Behind their masks
by bloomscool
Summary: Pink Diamond was reckless, she ended up hurting so many people possibly on accident. Let's look at the three sisters she left behind and their relationships.
1. White Diamond

**This is what I think went on with the other three Diamonds relationships with each other and Pink. Disclaimer I own nothing.**

As a Diamond it is expected of you to be calm, commanding, respected. You can't show weakness, you can't cry in front of your Gems unless it's in front of Gems that can't tell everyone like a Pearl or Zircon or in front of a fellow Diamond. If you show even the faintest hint of weakness you run the risk of Gems becoming weak themselves. Yellow understood this best, she learned so quickly that it was almost terrifying. She was a terror in battle; she took to commanding other Gems in battle instantly. I gave her full command of the military within a year and a little after that she had her first colony. Of course I didn't show how proud I was until she reported that the colony was complete. Showing too much pride runs the risk of one wanting it all the time. But perhaps I showed too little pride… it used to be that Yellow would contact me every time she wanted to report a small victory and though I wouldn't show it I was pleased to hear from her but over time she'd only call when she'd pick a new planet and when that planet was colonized then she'd only call to say she completed a colony. After what had happened with the Earth Yellow then ceased all contact with me and would instead send me reports about new colonies like she was just another one of my Gems. I'd call her and we'd talk for about a minute before she'd hang up. Last I heard Rose Quartz was brought to Homeworld for a trial and Blue was apparently supposed to tell me about the trial. There was nothing else, no explanation on how it happened or anything just that there was a trial. I miss her reports.

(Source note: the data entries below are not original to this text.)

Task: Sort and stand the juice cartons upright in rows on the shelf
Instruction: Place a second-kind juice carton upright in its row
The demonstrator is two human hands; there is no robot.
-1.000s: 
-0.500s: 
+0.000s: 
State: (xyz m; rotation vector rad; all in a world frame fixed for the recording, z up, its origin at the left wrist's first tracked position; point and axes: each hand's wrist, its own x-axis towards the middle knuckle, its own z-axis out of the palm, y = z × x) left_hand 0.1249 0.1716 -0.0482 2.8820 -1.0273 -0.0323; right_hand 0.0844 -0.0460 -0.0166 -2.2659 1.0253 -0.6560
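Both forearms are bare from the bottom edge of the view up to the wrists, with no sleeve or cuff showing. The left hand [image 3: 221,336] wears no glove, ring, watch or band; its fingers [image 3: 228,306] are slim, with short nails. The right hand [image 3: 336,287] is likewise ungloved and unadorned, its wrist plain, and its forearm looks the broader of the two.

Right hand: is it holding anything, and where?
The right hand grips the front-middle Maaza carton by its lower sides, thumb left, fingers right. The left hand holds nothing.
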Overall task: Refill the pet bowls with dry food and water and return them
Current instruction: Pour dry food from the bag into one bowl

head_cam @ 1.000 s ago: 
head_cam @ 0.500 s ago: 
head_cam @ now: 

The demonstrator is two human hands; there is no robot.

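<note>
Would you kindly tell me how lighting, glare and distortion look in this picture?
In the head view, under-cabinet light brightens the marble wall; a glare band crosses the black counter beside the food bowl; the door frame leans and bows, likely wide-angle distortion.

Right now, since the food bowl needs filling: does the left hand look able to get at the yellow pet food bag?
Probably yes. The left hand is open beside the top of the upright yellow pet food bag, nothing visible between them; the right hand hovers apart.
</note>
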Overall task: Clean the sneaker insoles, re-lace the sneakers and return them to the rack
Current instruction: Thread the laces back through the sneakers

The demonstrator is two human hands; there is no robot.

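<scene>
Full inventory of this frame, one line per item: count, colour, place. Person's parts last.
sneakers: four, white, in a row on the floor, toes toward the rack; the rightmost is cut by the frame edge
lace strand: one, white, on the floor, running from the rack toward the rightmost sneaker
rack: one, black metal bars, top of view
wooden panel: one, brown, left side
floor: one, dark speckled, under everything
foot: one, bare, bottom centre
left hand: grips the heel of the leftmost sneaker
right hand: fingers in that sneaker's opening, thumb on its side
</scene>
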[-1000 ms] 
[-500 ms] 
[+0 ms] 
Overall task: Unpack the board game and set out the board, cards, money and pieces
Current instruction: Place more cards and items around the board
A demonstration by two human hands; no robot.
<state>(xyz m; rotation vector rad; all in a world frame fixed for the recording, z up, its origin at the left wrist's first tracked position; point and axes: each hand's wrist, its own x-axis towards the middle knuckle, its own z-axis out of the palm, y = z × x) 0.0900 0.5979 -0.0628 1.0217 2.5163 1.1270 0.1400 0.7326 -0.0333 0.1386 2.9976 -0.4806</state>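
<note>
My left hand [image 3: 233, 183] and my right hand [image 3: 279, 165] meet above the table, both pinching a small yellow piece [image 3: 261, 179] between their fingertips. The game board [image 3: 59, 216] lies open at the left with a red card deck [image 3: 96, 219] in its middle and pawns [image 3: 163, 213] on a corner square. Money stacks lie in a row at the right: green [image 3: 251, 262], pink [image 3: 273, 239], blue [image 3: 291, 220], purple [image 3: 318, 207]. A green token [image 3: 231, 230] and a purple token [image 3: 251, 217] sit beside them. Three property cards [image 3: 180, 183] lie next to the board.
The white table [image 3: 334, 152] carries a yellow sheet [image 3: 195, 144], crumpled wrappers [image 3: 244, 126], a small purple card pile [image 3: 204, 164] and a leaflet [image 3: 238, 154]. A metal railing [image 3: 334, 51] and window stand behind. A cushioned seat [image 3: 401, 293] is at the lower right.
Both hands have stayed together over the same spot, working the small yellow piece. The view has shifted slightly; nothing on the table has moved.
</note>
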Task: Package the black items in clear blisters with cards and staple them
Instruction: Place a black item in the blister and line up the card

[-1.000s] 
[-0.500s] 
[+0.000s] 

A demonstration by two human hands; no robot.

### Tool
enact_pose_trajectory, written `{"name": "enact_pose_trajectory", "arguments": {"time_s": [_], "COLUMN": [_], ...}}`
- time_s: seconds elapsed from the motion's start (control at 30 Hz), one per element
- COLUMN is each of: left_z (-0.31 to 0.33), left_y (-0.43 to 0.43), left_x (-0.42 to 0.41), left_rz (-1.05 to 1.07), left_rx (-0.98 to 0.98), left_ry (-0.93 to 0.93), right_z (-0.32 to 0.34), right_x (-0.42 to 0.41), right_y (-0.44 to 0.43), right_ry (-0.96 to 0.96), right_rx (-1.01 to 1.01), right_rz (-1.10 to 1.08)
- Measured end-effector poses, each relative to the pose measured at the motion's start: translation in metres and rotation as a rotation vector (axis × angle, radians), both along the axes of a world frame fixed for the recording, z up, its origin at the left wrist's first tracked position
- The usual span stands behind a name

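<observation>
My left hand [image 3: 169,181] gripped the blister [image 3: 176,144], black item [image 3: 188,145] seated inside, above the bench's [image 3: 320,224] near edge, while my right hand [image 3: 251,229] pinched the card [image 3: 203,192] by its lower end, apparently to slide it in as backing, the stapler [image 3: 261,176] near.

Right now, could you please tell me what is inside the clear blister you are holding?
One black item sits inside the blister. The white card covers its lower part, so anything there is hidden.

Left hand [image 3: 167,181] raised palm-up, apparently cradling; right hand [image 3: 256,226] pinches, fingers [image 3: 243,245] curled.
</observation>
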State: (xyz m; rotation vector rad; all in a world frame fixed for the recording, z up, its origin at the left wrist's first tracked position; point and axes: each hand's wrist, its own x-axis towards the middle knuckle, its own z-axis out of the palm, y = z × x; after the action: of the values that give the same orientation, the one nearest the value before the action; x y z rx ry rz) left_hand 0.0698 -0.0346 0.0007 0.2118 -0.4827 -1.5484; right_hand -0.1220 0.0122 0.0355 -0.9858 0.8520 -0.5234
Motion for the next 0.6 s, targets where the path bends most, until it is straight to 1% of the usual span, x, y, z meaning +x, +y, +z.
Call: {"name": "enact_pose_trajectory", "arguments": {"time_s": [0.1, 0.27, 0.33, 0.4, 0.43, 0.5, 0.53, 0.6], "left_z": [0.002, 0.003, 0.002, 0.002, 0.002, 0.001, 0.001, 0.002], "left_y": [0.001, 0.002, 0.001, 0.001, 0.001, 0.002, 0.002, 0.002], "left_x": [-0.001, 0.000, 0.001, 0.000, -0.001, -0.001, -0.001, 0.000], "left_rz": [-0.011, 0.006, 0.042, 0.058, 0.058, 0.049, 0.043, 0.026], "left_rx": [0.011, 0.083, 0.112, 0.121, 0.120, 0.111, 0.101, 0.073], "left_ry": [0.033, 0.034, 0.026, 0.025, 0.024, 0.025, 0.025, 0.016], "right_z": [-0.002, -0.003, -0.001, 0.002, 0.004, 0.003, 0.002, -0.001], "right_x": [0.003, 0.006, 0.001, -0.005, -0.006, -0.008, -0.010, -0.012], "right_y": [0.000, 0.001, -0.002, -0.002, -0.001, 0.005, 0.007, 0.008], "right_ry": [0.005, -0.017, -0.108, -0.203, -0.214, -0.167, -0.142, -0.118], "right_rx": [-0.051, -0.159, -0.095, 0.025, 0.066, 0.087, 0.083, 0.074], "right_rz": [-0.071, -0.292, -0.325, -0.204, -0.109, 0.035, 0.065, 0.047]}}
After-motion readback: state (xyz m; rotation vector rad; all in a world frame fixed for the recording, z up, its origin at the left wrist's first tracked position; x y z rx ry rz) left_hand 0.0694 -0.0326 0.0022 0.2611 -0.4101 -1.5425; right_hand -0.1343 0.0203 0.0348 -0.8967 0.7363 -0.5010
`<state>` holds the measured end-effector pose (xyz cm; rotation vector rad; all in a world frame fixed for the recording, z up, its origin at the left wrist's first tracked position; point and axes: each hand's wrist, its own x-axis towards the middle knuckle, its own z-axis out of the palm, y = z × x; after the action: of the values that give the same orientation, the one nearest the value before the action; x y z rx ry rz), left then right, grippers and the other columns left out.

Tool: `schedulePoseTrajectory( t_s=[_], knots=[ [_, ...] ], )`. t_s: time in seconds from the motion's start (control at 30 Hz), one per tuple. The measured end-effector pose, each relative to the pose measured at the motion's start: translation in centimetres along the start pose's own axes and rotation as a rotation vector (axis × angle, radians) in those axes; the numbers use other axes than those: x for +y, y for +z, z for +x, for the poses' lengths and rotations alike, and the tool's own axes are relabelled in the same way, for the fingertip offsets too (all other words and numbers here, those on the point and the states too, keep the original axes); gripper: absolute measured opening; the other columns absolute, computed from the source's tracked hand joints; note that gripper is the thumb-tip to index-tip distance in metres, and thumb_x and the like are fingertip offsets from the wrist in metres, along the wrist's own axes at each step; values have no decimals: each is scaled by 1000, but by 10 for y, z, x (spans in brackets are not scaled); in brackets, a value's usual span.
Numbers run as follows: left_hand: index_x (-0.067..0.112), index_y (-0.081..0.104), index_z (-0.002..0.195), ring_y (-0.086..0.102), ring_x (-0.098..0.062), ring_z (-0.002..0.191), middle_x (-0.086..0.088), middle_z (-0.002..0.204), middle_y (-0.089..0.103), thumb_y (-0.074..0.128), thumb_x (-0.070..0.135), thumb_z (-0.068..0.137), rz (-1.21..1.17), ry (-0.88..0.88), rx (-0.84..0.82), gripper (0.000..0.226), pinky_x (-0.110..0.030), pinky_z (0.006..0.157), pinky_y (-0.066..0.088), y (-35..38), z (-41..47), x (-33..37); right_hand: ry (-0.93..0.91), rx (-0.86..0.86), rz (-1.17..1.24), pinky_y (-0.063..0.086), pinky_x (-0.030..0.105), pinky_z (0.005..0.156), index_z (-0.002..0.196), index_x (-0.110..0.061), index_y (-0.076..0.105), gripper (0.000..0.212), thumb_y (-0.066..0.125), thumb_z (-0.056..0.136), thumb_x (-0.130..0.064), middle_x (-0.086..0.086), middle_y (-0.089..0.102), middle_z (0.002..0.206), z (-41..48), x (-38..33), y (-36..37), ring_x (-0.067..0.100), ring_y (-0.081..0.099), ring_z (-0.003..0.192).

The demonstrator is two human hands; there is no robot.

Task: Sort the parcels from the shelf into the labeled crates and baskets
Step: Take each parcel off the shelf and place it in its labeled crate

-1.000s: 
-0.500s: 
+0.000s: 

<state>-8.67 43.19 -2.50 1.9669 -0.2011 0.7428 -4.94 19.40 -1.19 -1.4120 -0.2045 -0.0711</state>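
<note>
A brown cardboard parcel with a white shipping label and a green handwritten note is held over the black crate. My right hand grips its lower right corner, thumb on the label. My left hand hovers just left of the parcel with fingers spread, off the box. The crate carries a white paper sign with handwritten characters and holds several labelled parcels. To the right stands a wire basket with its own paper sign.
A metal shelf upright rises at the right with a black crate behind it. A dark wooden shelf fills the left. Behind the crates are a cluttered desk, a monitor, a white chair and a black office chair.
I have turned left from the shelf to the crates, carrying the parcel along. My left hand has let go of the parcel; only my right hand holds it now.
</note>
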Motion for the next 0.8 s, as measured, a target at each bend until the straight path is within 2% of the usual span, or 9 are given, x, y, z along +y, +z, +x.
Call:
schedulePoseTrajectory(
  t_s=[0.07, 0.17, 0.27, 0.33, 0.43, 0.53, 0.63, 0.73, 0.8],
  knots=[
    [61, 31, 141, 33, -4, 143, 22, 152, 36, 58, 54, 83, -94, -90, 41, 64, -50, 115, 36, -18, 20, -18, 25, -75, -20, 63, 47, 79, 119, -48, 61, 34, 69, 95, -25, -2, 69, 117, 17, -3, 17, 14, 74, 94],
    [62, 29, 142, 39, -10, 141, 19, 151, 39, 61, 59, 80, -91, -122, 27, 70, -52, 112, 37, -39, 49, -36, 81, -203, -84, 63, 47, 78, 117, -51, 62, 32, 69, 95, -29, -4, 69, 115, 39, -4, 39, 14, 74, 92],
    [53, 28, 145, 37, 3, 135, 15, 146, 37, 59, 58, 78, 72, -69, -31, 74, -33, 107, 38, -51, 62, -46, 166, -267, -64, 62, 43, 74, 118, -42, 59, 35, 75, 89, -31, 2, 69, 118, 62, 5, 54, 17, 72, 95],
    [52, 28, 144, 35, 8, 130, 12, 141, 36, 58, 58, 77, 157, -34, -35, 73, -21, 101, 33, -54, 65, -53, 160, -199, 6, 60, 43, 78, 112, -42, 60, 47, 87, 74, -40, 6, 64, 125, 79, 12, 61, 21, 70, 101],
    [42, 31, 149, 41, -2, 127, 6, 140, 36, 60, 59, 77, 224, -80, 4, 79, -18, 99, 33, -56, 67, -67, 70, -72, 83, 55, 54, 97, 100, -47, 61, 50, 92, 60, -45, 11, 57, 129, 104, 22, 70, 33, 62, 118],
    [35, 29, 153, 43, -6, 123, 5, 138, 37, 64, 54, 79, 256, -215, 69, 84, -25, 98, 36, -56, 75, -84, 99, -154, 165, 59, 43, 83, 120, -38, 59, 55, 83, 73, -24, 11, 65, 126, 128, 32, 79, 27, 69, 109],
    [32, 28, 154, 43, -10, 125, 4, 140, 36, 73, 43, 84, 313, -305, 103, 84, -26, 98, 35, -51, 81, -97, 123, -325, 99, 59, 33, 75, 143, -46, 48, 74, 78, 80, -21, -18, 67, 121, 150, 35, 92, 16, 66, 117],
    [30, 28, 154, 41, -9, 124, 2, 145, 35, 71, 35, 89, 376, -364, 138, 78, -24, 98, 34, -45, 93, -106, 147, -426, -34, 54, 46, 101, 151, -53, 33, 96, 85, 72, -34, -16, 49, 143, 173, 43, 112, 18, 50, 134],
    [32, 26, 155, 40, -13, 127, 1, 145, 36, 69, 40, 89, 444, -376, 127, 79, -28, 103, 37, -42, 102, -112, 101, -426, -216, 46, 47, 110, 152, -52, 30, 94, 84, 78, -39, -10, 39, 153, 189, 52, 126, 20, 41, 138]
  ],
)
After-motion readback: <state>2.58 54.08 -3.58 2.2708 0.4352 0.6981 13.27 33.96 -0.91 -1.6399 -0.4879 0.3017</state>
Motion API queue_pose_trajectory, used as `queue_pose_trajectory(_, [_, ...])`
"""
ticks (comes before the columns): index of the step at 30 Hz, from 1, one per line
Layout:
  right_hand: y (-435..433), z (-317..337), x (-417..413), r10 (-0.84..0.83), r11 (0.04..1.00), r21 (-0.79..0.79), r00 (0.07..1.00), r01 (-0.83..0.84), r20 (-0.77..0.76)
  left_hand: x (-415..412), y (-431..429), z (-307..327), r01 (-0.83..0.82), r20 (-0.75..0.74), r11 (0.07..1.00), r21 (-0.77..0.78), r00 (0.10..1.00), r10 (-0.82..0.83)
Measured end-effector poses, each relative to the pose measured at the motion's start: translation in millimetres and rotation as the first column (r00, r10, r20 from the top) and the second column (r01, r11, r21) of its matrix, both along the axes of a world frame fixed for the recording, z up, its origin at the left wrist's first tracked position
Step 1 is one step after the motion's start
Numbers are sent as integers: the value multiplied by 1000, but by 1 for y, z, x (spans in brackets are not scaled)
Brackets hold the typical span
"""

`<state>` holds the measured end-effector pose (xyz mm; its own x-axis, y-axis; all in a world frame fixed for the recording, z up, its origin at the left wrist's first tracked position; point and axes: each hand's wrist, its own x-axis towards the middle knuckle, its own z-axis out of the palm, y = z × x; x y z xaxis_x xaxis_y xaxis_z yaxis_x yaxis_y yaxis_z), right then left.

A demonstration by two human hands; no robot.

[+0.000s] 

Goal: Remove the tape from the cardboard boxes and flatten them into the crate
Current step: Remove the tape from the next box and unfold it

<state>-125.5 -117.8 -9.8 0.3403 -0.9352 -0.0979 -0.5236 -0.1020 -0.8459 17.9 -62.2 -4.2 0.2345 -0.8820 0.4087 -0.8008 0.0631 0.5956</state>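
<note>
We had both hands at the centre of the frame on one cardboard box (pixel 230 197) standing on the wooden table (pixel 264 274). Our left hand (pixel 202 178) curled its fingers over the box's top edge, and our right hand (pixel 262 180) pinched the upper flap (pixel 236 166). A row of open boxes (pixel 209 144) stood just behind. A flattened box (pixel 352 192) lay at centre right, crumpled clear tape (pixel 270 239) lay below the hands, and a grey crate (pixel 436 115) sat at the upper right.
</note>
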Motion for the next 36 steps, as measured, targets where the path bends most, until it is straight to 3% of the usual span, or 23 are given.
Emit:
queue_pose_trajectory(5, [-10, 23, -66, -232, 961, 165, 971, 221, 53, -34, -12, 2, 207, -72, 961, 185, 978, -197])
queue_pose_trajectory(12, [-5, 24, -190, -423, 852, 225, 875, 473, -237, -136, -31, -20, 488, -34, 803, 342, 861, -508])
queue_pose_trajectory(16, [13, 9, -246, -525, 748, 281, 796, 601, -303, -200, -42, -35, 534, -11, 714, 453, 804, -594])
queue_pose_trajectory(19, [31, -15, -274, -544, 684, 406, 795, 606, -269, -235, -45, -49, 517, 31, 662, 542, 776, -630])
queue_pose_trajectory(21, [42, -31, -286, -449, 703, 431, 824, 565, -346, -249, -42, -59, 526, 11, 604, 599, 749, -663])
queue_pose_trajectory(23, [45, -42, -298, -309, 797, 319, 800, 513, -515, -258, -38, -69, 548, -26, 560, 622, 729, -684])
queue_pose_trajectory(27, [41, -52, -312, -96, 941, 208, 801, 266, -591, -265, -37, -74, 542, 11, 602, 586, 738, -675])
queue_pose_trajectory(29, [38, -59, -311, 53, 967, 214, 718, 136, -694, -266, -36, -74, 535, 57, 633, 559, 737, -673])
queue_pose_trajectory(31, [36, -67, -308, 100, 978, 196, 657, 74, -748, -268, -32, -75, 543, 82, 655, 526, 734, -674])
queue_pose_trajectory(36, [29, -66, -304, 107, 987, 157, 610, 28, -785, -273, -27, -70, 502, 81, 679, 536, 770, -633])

Blue Diamond was more complicated; she had a powerful personality though she was more willing to show emotion. I didn't make her for battle I made her a diplomat, it took a while longer than Yellow to get Blue ready for her first colony. I tried to instill an air of emotionlessness in Blue but it never completely stuck. I was strict with her; I always pushed her to do all things with absolute perfection. But maybe that was the problem, she was once eager to talk to me but when Blue began getting colonies she limited our talks to whenever she'd pick a colony and when she'd finish it then she'd only call to tell me in person that she finished a colony then she'd send in reports and now she has her Gems send in reports. I try to call Blue and even leave her messages but she's always too busy to respond. Blue always used to bring her problems to me, now I'm lucky to hear of those problems thousands of years after they've been solved. When I heard about the trial I asked her why I wasn't told about it and she said that only those who cared about Pink Diamond benefited from it. She then went on to say that the only reason I helped with the corruption blast was because some Gems rebelled and not because Pink was shattered. Blue didn't let me respond, she left the conversation after saying her piece. I wish I could say sorry to her.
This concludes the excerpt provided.